> **EXERCISE AIM**
Begin at the line below that holds "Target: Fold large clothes" and end at the line that holds "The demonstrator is", transcribing each line exactly and skipping any picture.

> **RECORDS FOR THE EXERCISE**
+ + + + + + +

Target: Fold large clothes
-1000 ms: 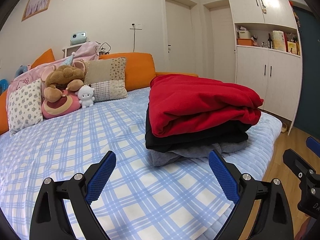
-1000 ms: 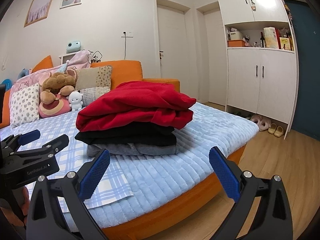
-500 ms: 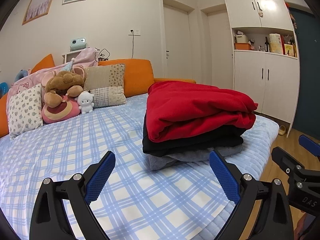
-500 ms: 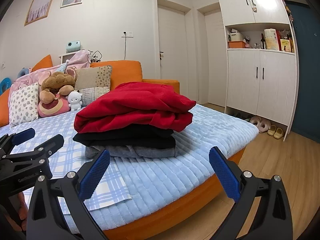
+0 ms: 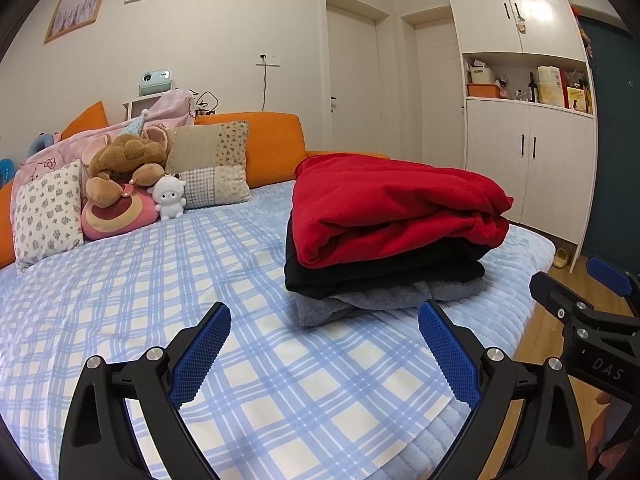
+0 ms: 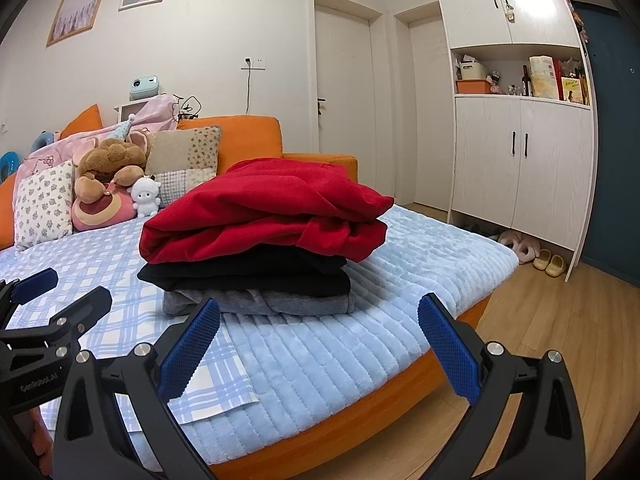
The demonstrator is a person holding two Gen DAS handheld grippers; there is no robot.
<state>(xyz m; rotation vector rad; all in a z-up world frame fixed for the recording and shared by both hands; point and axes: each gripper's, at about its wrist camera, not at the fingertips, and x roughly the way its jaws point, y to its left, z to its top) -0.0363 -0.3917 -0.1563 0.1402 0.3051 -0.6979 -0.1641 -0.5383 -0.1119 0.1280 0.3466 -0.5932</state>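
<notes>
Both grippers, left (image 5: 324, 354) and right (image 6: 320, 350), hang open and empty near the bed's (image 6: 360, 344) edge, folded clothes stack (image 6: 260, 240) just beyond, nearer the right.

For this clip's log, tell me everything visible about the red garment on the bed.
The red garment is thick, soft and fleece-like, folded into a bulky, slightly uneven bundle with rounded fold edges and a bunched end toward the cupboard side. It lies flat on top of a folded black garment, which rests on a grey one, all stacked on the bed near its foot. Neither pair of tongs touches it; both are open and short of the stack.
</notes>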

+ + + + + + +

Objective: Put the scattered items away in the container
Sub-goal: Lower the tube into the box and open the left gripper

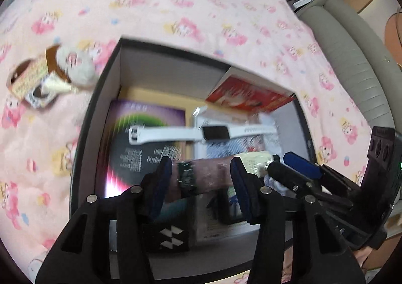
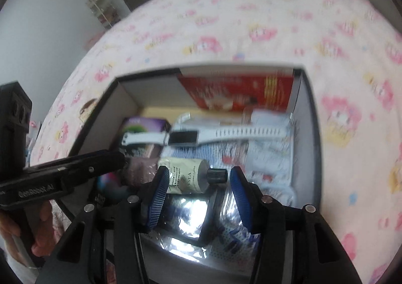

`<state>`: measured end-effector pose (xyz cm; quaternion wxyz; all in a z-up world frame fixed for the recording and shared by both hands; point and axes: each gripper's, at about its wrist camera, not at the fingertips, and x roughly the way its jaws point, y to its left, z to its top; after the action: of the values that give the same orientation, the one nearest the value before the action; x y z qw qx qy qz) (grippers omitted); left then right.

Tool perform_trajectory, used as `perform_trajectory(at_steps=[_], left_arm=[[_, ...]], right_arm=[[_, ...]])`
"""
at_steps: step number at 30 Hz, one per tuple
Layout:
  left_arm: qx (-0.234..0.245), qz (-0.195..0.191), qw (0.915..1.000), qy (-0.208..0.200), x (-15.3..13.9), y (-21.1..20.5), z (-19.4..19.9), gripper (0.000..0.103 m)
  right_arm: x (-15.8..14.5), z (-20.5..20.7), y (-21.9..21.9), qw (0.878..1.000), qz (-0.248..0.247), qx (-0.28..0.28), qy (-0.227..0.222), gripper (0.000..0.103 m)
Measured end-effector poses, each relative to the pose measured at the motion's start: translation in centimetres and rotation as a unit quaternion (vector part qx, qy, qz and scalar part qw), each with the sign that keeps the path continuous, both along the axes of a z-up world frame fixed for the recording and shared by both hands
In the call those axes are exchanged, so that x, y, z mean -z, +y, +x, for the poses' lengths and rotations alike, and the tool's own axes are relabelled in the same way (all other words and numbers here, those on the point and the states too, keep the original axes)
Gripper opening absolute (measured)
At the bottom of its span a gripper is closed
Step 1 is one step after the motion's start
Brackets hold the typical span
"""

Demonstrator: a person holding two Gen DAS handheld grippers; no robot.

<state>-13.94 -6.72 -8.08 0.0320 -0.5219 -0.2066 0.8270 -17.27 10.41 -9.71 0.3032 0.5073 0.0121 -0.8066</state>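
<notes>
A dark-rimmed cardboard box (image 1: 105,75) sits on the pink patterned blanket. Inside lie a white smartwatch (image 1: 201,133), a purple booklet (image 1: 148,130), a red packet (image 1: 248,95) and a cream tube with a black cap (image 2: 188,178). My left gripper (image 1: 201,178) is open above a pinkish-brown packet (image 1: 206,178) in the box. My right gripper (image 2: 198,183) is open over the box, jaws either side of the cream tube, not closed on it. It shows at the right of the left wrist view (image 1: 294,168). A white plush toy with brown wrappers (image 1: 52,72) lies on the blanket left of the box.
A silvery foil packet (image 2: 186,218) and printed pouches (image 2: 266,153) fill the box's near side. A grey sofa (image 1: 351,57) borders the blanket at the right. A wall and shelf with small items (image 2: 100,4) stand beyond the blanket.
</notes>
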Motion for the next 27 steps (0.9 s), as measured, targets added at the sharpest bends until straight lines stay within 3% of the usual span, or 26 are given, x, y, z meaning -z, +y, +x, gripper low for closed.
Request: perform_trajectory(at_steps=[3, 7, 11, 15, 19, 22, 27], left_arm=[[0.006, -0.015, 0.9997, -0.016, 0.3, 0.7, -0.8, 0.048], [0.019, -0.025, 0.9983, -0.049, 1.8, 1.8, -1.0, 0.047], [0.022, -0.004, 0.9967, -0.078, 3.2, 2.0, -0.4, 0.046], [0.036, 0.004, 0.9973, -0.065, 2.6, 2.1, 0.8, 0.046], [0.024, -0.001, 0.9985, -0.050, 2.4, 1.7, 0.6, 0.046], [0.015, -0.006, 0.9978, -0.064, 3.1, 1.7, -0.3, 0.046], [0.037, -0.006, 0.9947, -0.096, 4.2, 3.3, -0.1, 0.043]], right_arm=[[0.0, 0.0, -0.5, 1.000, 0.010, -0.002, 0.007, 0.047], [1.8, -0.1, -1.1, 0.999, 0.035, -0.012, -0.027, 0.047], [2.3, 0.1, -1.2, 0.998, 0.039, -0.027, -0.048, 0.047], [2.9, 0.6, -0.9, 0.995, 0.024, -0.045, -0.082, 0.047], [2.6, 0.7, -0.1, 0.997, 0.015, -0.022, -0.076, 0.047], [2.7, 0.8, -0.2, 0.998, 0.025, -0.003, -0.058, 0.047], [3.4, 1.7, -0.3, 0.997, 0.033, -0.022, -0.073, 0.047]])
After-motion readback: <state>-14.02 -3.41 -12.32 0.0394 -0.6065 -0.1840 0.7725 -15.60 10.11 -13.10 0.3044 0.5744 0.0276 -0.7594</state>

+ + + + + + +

> **REPLY TO THE TASK**
Target: Fold large clothes
-1000 ms: 
-1000 ms: 
-500 ms: 
-500 ms: 
+0 ms: 
+0 ms: 
The demonstrator is a person holding two Gen DAS handheld grippers; there is no robot.

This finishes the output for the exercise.